Here another example of US tankers not being able to knock out a Tiger II and the tank retreats completely unharmed-or was it?Christianmunich wrote: ↑03 Mar 2019, 00:19
Assuming this to be half true we can at least see the tank crew remainged in their hit tank kept moving and firing. Have you ever read about a Sherman sustaining a hit and keep going leave alone multiple hits? The German crew in this case was certainly influenced by their knowledge to sit in a King Tiger wouldn't you agree? Knowing the power of your vehicle influences the behaviour of the crew.
Some quotes from Duel in the Mist 3 by Haasler, Vosters, and Weber; a small engagement on 22 December 1944 involving a tank of Task Force Lovelady and a tank of Kampfgruppe Peiper in the Belgian town of Parfondruy:
US veteran Charles R. Corbin recalls:
Quote:
...I went upstairs in a house on a hill behind us to observe better. There under our nose was a large German tank in some trees.
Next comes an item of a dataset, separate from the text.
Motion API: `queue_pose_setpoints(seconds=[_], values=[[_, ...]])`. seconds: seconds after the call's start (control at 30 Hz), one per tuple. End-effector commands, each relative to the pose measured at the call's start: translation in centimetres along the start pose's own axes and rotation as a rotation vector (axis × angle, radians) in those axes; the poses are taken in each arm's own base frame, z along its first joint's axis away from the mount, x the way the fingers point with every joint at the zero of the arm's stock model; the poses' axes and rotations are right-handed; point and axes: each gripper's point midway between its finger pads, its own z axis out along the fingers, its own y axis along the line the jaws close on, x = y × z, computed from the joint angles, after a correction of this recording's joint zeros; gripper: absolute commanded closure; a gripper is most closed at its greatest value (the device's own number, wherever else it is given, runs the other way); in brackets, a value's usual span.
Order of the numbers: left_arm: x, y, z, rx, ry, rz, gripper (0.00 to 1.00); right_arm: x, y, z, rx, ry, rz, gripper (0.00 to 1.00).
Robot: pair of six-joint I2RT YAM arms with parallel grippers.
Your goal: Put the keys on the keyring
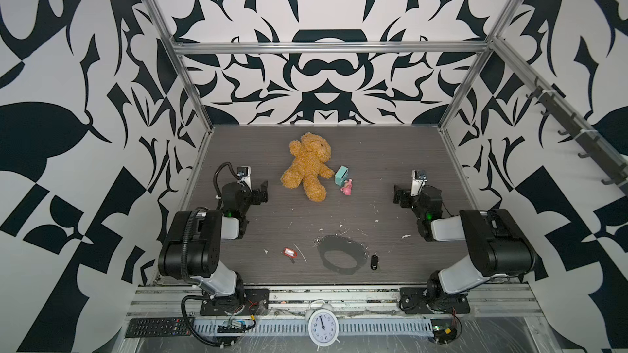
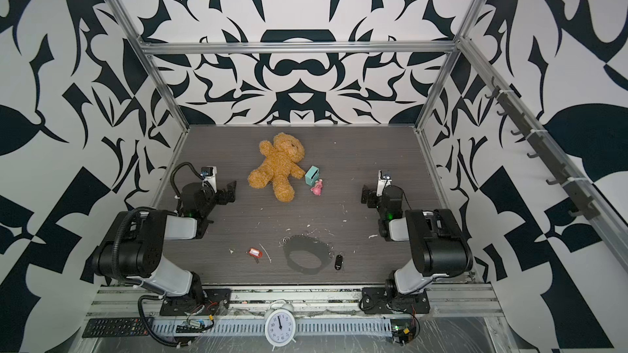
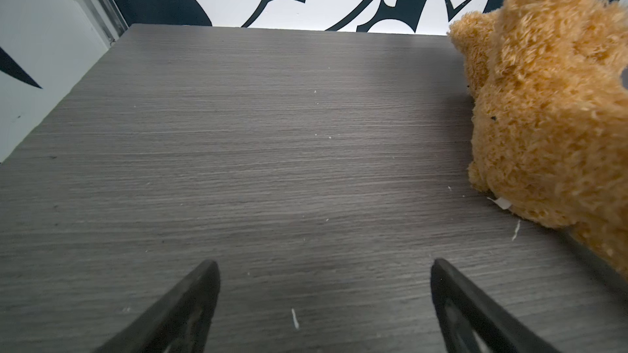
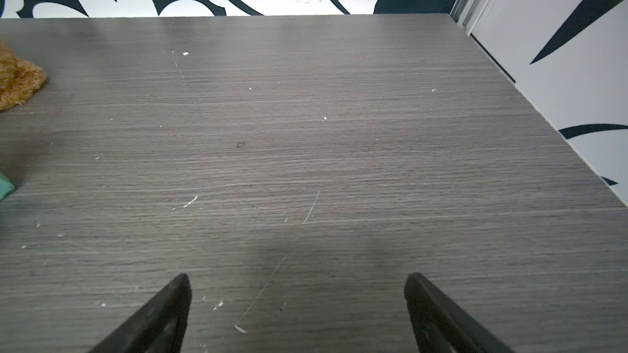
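Note:
In both top views the keys lie near the table's front edge: a red tag (image 1: 289,251) (image 2: 253,252) left of middle and a black fob (image 1: 374,261) (image 2: 337,261) right of it. Between them a black strap (image 1: 336,240) (image 2: 300,240) curls in a loop, and the silver keyring (image 1: 317,241) (image 2: 284,240) sits at its left end. My left gripper (image 1: 262,192) (image 2: 231,191) (image 3: 324,266) is open over bare table, well behind the tag. On the far right side my right gripper (image 1: 398,195) (image 2: 365,195) (image 4: 295,280) is likewise open and empty. Neither wrist view shows the keys or the keyring.
A tan teddy bear (image 1: 309,169) (image 3: 543,113) lies at mid-table, with a teal box (image 1: 342,175) and a pink figure (image 1: 347,187) beside it. A remote control (image 1: 158,327) and a white alarm clock (image 1: 321,322) sit on the front rail. White scraps dot the table.

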Motion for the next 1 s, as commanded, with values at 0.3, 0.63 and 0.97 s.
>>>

After telling Plummer and Edmark we got artillery on it and flushed it out where one of Company D's tanks had a clear shot at it, and shoot it he did, but three balls of fire bounced off of it and it backed away never moving its turret. It had to be a Mark VI Tiger. It made us all wonder and I know the tank gunner was shaking his head, feeling helpless, as it backed up the railroad on our left flank. I had seen our 75s bounce off Mark V tanks before, the last time near Roetgen where they wiped out several of our tanks...
The tank was indeed a Tiger Ausf.B, number 133 of 1./s.SS-Pz.Abt.501. TC SS-Oberscharführer Werner Wendt relates his side of the engagement:
Quote:
...I started again in the direction of Stavelot trying to give my best. About fifty meters in front of the edge of the town my driver suddenly swung around our tank. The interphone isn't working, I don't know what happened. The driver drove back at full speed, passing the command post in the direction of Petit Spai. About 100 meters in front of the bridge we drive into the ditch. Only now can I see the reason for the sudden turn-around of the driver. We have received a hit into the turret ring. The shell had bounced downwards into the hull, torn off the hatch of the radio-operator, and killed the radio-operator...Fragments had destroyed the steering gear and the gearbox, oil was leaking. As the driving mechanism and gear shift was conducted by oil pressure the failing oil pressure caused the tank to run out of control. The Tiger was totally immobilized.
And was blown up because it could not be recovered.